Somem as três sacanagens e me digam: tem lógica um negócio desses? Esse sistema político perverso, que assegura a uns poucos o direito de passar a perna na maioria, é tão antigo quanto o Brasil. Tem saída? Claro!
Estou seguro que sim, no entanto, urge um freio de arrumação capaz de colocar cada um no seu quadrado, tal qual está fazendo o juiz Sérgio Moro na Operação Lava Jato.
Conversa de boteco é assim: assunto vem… assunto vai… De repente, Santiago interrompeu com suas histórias engraçadas da terra do Sal, lugar onde metade dos presentes nasceu. Contou-nos a saga do grego Mikail Alexopoulos, que, descoberto viajando clandestino em um cargueiro, foi atirado ao mar na foz do Potengi. Reza a lenda que nadou horas até chegar à cidade ribeirinha do Açu, perto da Ilha de Monxoró.
Dali nunca mais saiu, virou comedor de camarões, constituiu família e deixou muitos descendentes, entre eles o neto, Alexis Alexopoulos. Nosso confrade Ugo Vernomenti não confirma e nem desmente a história, pois, como sabemos, depois do segundo copo, não há no mundo quem consiga dele tirar uma só palavra.
Espero um dia desses encontrá-lo antes do primeiro gole para que, em detalhes, conte-me o que de fato aconteceu com seu avô grego. Afinal!
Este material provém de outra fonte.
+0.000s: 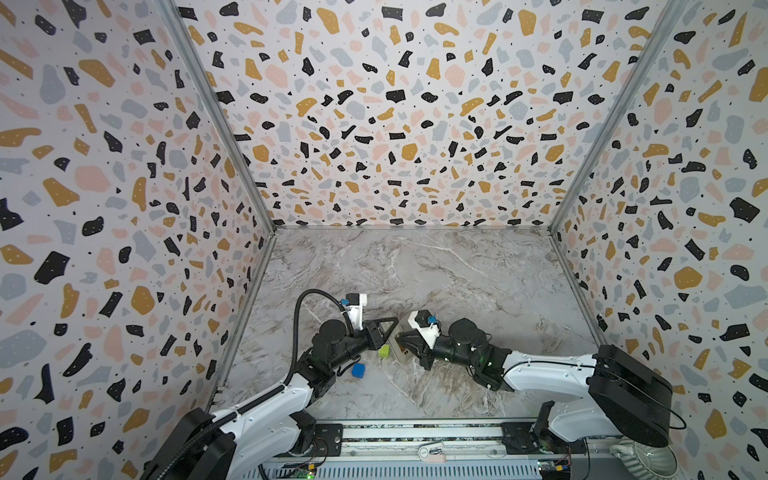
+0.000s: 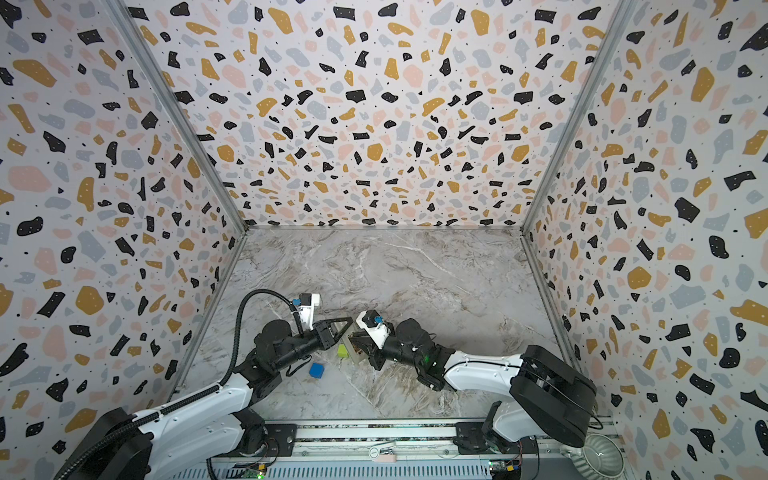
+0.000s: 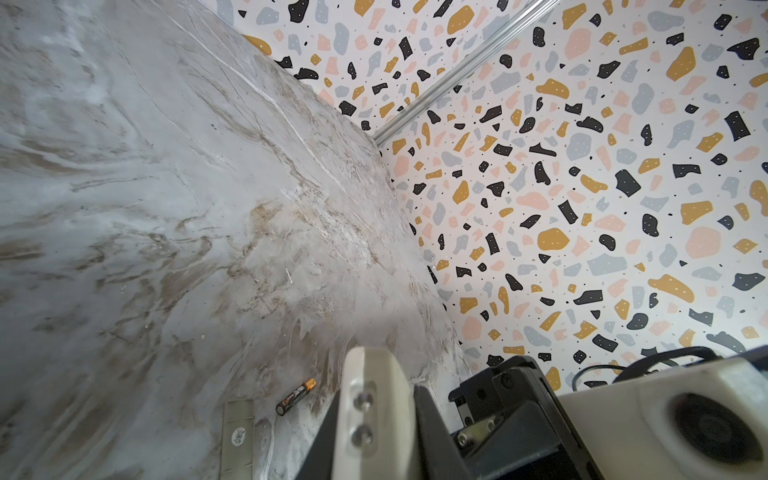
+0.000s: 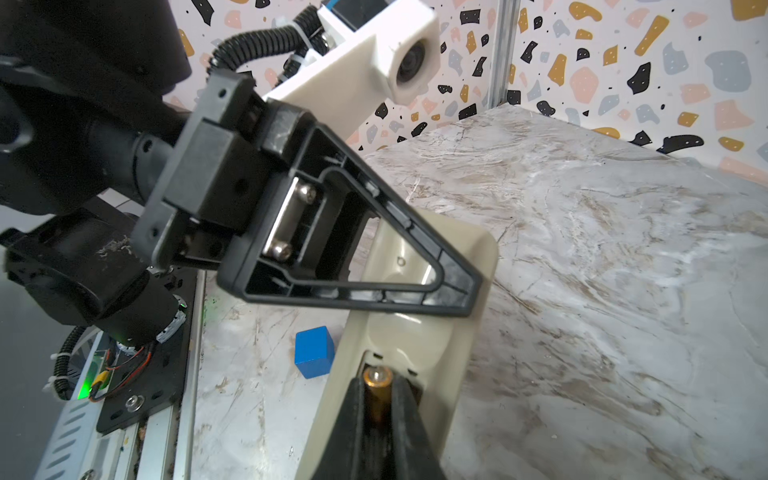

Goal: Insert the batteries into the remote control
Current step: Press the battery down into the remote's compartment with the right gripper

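Right gripper: jaws were clamped on a battery, its gold end pointing into the open recess of the remote control. The remote control lay back-up on the table, at front-middle between the two arms in both top views. Left gripper: jaws were closed with nothing seen between them, tip on the remote control's far end. A second battery lay loose on the table just beside a flat grey panel; it showed in the left wrist view only. A green cube sat just beside the remote control. A blue cube was near it, closer to the left arm. Couldn't tell if the held battery touched the recess contacts.
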Robot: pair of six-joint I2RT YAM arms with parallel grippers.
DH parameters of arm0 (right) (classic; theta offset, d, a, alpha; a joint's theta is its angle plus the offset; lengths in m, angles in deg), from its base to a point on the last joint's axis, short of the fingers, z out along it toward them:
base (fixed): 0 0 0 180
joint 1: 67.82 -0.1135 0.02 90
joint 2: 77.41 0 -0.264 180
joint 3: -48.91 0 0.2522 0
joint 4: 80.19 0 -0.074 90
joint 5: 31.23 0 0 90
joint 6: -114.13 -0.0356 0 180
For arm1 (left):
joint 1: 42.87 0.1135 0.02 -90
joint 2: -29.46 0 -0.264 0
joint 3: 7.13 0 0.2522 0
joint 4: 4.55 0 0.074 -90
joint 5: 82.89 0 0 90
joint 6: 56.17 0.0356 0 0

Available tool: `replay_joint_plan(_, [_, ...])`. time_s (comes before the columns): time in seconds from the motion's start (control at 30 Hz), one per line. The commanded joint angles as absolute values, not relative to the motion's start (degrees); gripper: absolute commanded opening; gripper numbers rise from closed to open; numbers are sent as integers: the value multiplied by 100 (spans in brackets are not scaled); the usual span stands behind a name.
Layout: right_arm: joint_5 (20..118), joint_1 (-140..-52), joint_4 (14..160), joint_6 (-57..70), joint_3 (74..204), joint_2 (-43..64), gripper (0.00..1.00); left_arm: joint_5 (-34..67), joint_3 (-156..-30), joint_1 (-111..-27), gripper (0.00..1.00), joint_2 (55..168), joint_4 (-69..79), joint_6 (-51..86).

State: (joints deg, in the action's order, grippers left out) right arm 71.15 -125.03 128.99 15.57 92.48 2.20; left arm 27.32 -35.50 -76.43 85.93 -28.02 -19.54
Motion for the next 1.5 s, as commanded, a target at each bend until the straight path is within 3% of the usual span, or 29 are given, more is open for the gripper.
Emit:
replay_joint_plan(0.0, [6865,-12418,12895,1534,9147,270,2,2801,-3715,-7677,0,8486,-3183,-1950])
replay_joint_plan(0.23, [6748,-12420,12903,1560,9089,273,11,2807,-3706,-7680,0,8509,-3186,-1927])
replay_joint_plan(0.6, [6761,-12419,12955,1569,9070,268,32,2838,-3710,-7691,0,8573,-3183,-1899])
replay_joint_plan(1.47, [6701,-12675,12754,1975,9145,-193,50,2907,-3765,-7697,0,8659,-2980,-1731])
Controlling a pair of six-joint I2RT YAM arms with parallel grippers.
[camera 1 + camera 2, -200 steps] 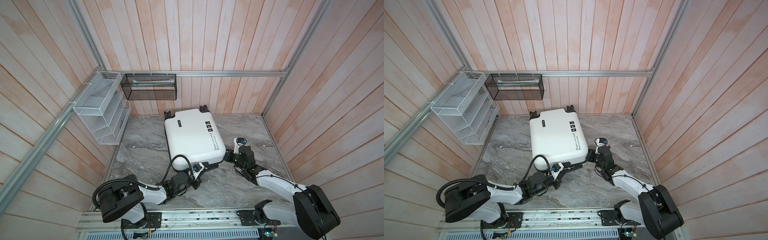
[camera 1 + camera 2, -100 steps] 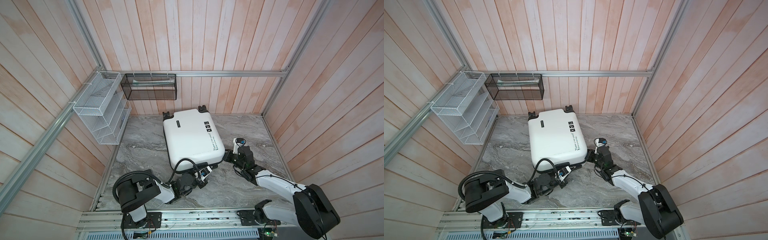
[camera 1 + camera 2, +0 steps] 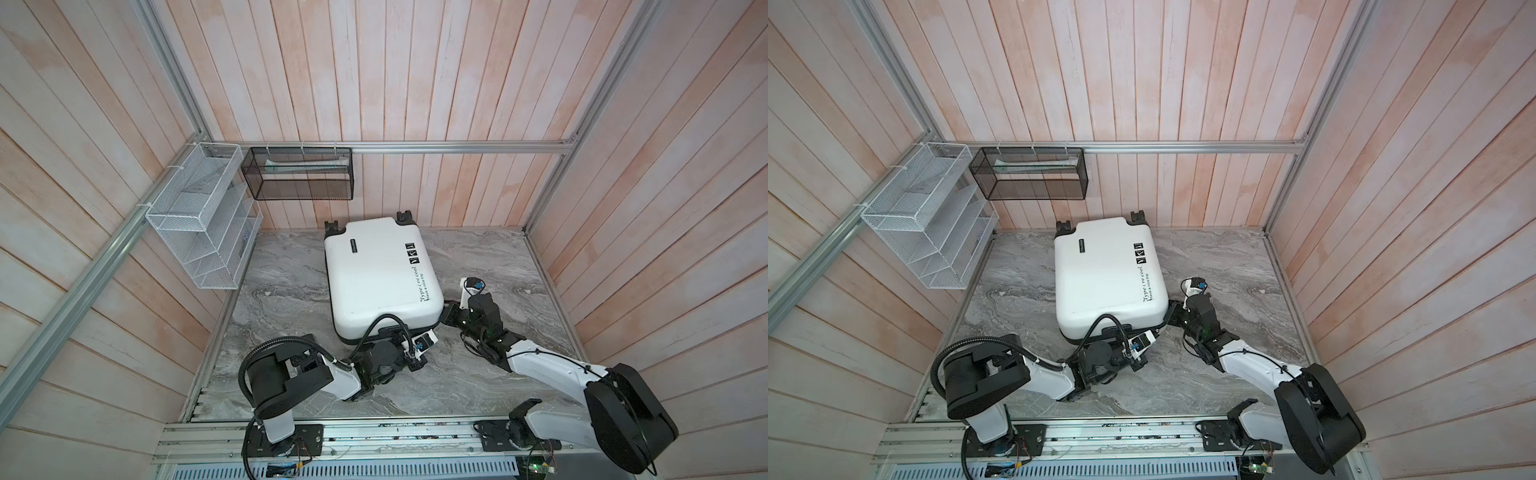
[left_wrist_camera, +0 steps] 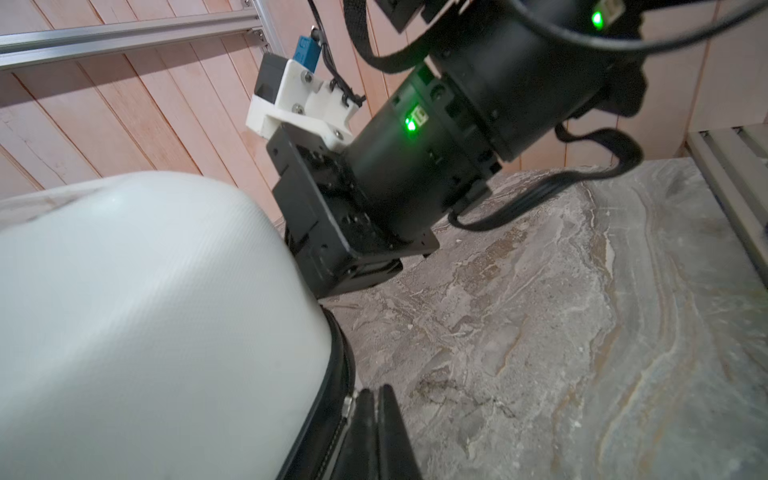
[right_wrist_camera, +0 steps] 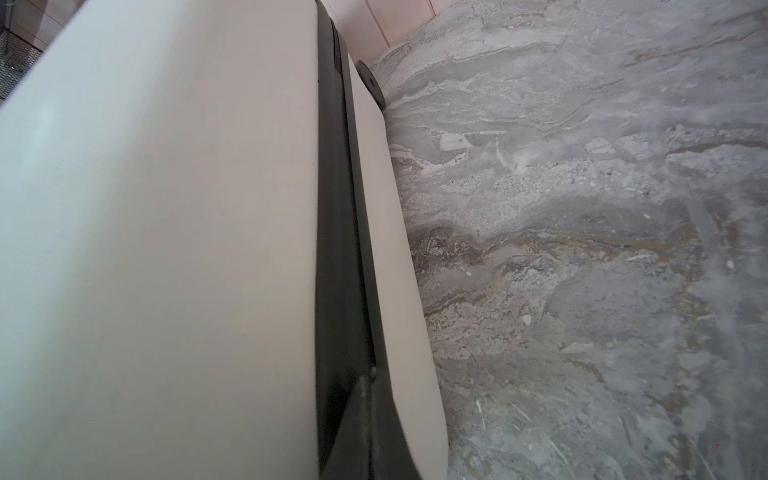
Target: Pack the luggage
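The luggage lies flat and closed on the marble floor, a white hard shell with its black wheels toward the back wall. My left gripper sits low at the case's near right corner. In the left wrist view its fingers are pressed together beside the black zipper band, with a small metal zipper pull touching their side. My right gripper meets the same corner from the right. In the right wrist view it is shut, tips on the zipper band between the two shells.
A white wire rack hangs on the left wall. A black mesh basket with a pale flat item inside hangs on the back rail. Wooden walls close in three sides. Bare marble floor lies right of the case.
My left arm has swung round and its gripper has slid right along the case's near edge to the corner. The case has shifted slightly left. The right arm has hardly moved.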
Não custa lembrar, Ugo é um bom contador de causos, logo, pode-se imaginar ter ele entortado, pelo meio do caminho, a história das três sacanagens.
“O que me assusta não são as ações e os gritos das pessoas más, mas a indiferença e o silêncio das pessoas boas”, disse Olecram antes de ir embora sem explicar que a frase é do Martin Luther King.
Como diria Chicó, “Eu não sei como é que foi, só sei que foi assim”.